Considering the number of largest elements i am interested in is going to remain the same, i am iterating through the array and getting the largest element and swapping it to the front of the array. Then i skip the first element and look for the largest after that and swap it into the second index... so on so forth. Until i have the first 5 largest. Then i stop sorting and just copy the sixth index to the end into a new array.
This way, no matter what, i only iterate through the array 5 times. And i do not have to sort the whole thing.
Partial Sorting with a linear time selection algorithm will do this in O(n) time, where sorting would be O(nlogn).
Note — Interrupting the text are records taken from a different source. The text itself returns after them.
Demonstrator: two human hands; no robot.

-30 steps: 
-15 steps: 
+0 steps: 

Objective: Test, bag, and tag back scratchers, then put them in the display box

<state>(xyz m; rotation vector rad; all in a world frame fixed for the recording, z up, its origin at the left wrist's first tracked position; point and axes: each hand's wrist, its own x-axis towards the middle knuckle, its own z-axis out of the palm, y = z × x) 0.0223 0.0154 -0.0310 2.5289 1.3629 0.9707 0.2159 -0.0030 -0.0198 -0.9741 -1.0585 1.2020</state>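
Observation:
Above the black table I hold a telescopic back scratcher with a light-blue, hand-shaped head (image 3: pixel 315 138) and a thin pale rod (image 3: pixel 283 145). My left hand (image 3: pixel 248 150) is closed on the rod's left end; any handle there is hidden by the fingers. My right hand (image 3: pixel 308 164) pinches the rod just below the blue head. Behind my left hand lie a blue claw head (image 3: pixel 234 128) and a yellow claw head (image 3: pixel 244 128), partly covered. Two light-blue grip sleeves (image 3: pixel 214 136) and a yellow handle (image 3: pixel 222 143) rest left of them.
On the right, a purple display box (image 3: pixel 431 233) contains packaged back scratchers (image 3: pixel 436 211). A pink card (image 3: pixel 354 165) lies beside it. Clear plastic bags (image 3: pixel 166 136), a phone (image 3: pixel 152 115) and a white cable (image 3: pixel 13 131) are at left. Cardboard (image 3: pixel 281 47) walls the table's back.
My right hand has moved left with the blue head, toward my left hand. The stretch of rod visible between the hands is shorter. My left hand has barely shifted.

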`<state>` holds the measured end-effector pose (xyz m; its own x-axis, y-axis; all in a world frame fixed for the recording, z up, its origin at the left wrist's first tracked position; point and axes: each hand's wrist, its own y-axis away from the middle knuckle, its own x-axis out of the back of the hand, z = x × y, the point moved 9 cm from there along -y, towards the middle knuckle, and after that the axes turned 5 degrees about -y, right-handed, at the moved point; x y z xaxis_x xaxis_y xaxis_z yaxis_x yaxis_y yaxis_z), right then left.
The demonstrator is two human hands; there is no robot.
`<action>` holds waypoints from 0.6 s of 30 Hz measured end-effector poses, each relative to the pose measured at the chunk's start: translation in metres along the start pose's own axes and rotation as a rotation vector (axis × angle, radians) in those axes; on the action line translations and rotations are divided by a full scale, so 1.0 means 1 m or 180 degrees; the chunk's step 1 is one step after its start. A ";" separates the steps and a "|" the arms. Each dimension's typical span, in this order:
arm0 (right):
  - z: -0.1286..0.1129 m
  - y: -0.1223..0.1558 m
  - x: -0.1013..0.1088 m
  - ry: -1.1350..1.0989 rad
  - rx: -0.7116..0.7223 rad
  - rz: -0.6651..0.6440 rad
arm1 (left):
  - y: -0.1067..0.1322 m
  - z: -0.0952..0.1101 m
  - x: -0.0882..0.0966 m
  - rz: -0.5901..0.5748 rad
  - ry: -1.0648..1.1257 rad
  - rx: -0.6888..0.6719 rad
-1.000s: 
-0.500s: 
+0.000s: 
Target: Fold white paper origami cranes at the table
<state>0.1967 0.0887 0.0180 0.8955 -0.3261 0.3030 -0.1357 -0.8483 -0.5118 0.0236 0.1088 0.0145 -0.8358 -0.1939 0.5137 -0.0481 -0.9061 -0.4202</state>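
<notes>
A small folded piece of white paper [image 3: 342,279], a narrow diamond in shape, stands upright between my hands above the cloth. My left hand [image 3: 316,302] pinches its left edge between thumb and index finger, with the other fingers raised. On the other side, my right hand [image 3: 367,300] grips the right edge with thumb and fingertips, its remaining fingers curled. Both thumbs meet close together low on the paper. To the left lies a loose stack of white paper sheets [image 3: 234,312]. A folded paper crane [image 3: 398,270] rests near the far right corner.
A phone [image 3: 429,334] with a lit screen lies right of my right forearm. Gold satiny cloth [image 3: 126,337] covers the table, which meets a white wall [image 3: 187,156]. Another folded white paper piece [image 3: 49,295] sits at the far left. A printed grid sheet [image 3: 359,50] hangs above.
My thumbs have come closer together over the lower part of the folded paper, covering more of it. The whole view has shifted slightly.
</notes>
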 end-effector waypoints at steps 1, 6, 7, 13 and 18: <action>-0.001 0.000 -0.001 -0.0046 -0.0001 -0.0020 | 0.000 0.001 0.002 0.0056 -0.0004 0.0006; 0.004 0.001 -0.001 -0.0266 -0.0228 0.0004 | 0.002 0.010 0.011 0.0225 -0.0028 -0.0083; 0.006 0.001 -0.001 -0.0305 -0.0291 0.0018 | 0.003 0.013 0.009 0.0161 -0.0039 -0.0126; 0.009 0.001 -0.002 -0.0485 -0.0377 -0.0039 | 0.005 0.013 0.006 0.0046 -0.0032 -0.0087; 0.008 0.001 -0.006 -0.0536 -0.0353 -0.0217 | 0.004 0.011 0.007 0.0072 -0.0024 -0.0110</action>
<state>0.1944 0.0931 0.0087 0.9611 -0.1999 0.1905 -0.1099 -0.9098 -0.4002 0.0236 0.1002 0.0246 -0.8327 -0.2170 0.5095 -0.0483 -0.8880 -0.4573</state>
To quote the Partial Sorting page:
The linear-time selection algorithm described above can be used to find the k smallest or the k largest elements in worst-case linear time O(n). To find the k smallest elements, find the kth smallest element using the linear-time median-of-medians selection algorithm. After that, partition the array with the kth smallest element as pivot. The k smallest elements will be the first k elements.
You can find the k largest items in O(n), although making a copy of the array or an array of pointers to each element (smarter) will cost you some time as well, but you have to do that regardless.
If you'd like me to give a complete explanation of the algorithm involved, just comment.
Update:
Regarding your follow up question, which basically suggests iterating over the list five times... that will work. But it iterates over the list more times than you need to. Finding the k largest elements in one pass (using an O(n) selection algorithm) is much better than that. That way you iterate once to make your new array, and once more to do the selection (if you use median-of-medians, you will not need to iterate a third time to remove the five largest items as you can just split the working array into two parts based on where the 5th largest item is), rather than iterating once to make your new array and then an additional five times.
As stated sorting is O(nlogn +5) iterating in O(5n + 5). In the general case finding m largest numbers is O(nlog +m) using the sort algorithm and O(mn +m) in the iteration algoritm. The question of which algorithm is better depends on the values of m and n. For a value of five iterating is better for up to 2 to the 5th numbers I.e. a measly 32. However in terms of operations sorting is more intensive than iterating so it'll be quite a bit more until it is faster.
You can do better theoretically by using a sorted srray of the largest numbers so far and binary search to maintain the order that will give you O(nlogm) but that again depends on the values of n and m.
Maybe an array isn't the best structure for what you want. Specially since you need to sort it every time a new value is added. Maybe a linked list is better, with a sort on insert (which is O(N) on the worst case and O(1) in the best), then just discard the last five elements. Also, you have to consider that just switching a pointer is considerably faster than reallocating the entire array just get another element in there.
Why not an AVL Tree? Traverse time is O(log2N), but you have to consider the time of rebalancing the tree, and if the time spent coding that is worth it.
With usage of min-heap data structure and set heap size to 5, you can traverse the array and insert into heap when the minimum element of heap is less than the element in the array.
getMin takes O(1) time and insertion takes O(log(k)) time where k is the element size of heap (in our case it is 5). So in the worst case we have complexity O(n*log(k)) to find max 5 elements. Another O(n) will take to get the excluded list.